If an ecologically hazardous accident happens to TransCanada's Keystone XL (KXL) tar sands pipeline, we can't say we weren't forewarned. That's the latest from a press release and YouTube video recently disseminated by the good government group, Public Citizen

Public Citizen's Texas office explained, “Dozens of anomalies, including dents and welds, reportedly have been identified along a 60-mile stretch of the southern segment of the Keystone XL pipeline, north of the Sabine River in Texas.”

A recent report appearing in The Houston Chronicle revealed KXL's southern half is over 75-percent complete and will be on-line by late-2013. That half of the pipeline brings tar sands - also known as diluted bitumen, or “dilbit” - from Cushing, OK (dubbed the “pipeline cross-roads of the world”) down to Port Arthur, TX, where it ends up exported to the global market.

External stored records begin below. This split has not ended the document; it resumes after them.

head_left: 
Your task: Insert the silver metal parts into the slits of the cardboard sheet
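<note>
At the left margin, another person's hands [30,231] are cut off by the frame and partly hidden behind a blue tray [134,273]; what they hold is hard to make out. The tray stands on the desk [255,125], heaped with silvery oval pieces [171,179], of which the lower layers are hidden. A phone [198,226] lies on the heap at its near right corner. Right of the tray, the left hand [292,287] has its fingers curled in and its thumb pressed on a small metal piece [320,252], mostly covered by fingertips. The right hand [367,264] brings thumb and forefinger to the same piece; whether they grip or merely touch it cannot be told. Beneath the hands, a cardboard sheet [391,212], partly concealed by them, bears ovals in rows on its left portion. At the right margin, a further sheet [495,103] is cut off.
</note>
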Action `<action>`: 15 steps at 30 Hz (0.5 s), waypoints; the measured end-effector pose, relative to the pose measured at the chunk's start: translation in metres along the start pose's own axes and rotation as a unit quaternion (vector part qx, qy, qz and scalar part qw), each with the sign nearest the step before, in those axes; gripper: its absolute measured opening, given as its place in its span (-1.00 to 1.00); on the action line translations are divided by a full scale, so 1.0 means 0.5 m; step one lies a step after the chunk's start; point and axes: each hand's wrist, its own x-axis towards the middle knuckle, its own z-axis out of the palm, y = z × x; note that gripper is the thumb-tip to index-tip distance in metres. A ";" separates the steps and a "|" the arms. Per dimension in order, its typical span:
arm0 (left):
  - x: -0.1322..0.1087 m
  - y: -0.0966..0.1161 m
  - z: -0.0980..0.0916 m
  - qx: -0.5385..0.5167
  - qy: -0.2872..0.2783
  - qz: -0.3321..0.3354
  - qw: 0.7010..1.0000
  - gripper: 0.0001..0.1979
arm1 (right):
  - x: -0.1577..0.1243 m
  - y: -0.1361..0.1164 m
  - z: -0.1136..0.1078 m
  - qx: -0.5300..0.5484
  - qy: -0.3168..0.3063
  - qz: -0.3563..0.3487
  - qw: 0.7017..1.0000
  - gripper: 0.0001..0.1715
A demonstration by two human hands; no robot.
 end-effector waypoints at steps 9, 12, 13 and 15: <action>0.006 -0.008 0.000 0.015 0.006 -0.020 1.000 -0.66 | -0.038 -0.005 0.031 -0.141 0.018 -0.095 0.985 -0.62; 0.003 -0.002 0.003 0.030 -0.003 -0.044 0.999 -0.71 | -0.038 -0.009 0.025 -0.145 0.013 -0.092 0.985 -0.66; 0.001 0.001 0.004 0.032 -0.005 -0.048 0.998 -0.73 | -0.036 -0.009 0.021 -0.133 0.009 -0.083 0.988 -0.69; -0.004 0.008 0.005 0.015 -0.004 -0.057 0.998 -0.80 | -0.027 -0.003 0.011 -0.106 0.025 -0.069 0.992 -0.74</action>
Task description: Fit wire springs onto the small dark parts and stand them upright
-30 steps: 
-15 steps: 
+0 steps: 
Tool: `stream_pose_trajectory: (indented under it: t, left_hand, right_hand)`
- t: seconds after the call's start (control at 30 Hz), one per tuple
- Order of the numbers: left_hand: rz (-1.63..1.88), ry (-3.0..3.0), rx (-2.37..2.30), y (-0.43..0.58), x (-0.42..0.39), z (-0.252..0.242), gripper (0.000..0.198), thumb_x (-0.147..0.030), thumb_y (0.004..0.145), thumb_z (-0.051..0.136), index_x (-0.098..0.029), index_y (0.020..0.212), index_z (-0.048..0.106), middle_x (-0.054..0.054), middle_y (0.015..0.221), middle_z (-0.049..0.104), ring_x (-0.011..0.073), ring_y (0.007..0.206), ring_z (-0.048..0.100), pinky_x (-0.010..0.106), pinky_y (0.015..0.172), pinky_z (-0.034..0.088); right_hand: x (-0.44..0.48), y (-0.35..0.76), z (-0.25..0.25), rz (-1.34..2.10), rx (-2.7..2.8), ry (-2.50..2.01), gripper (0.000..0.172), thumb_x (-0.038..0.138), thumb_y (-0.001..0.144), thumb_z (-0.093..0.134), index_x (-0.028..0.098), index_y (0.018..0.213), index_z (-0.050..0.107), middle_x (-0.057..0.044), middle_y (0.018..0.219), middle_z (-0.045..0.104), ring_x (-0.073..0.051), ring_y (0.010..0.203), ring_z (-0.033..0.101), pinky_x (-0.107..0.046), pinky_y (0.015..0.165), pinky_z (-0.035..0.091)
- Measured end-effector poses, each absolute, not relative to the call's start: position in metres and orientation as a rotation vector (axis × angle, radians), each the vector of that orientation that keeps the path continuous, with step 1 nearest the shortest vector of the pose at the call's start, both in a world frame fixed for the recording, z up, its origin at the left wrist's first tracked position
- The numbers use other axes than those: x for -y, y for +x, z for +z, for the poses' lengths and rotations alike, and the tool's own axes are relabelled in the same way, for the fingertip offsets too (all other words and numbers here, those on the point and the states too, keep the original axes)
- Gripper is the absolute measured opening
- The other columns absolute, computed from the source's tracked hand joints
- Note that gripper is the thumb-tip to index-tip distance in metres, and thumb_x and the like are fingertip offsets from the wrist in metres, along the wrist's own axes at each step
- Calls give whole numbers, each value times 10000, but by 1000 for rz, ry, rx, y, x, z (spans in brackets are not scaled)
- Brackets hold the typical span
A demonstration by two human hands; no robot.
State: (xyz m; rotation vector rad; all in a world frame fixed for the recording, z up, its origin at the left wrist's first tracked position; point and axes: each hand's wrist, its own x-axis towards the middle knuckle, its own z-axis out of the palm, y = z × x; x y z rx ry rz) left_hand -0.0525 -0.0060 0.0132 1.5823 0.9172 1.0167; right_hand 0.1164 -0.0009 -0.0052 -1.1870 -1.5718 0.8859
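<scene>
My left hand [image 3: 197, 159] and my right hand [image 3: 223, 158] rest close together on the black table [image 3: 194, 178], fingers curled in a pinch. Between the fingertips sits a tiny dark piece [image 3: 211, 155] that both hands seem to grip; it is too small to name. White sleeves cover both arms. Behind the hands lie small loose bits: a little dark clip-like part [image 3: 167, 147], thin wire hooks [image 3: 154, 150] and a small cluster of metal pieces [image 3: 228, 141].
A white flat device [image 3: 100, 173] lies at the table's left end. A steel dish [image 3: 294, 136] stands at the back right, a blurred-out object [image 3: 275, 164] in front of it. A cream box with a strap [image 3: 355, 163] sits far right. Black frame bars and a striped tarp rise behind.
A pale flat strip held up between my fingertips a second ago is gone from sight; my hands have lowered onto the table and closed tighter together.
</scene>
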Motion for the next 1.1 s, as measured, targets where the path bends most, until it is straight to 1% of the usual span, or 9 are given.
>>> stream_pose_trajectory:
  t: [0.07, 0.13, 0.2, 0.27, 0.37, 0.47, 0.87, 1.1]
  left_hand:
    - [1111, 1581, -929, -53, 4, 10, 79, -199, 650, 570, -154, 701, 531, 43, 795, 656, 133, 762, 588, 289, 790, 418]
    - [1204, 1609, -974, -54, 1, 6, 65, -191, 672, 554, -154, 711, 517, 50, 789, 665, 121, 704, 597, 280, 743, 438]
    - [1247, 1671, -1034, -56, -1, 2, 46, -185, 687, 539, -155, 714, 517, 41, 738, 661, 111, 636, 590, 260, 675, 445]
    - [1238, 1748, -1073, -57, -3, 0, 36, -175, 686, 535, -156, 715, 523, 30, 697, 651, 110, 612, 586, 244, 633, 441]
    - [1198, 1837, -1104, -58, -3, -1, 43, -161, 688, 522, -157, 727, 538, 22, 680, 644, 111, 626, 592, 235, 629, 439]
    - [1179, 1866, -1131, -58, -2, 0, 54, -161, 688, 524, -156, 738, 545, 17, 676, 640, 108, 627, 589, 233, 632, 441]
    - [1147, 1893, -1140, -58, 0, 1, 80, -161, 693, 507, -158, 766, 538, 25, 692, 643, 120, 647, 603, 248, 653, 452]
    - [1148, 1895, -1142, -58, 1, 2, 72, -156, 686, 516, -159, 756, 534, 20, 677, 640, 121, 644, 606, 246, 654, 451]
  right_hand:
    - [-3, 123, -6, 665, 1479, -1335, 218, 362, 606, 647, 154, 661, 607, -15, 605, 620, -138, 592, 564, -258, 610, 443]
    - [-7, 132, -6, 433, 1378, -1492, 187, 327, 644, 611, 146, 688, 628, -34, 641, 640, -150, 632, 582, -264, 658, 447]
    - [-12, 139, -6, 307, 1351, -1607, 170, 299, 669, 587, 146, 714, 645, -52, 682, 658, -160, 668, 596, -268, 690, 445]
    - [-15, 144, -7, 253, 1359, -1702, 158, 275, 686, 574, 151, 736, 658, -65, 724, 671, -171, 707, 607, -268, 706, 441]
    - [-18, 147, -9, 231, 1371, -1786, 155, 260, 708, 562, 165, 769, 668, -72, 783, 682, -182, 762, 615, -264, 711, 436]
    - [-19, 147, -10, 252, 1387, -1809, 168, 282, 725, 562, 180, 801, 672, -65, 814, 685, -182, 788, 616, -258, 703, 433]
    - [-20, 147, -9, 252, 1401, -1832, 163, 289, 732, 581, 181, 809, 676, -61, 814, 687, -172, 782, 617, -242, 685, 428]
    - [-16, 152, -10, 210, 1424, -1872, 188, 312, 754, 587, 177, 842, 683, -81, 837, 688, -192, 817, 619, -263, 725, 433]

KXL's northern half is still in its proposal phase. Its eventual fate sits entirely in the hands of President Barack Obama and his U.S. State Department because it's a border-crossing pipeline. In March 2012, President Obama issued an Executive Order for expediting building of KXL's southern half.

Earlier this year, Tar Sands Blockade - a group committed to creative non-violent direct action to stop the building of KXL's southern half - also detected defective welding in the pipeline, akin go that discovered by Public Citizen. The group did so when one of its activists went inside of the pipeline and discovered light seeping through it.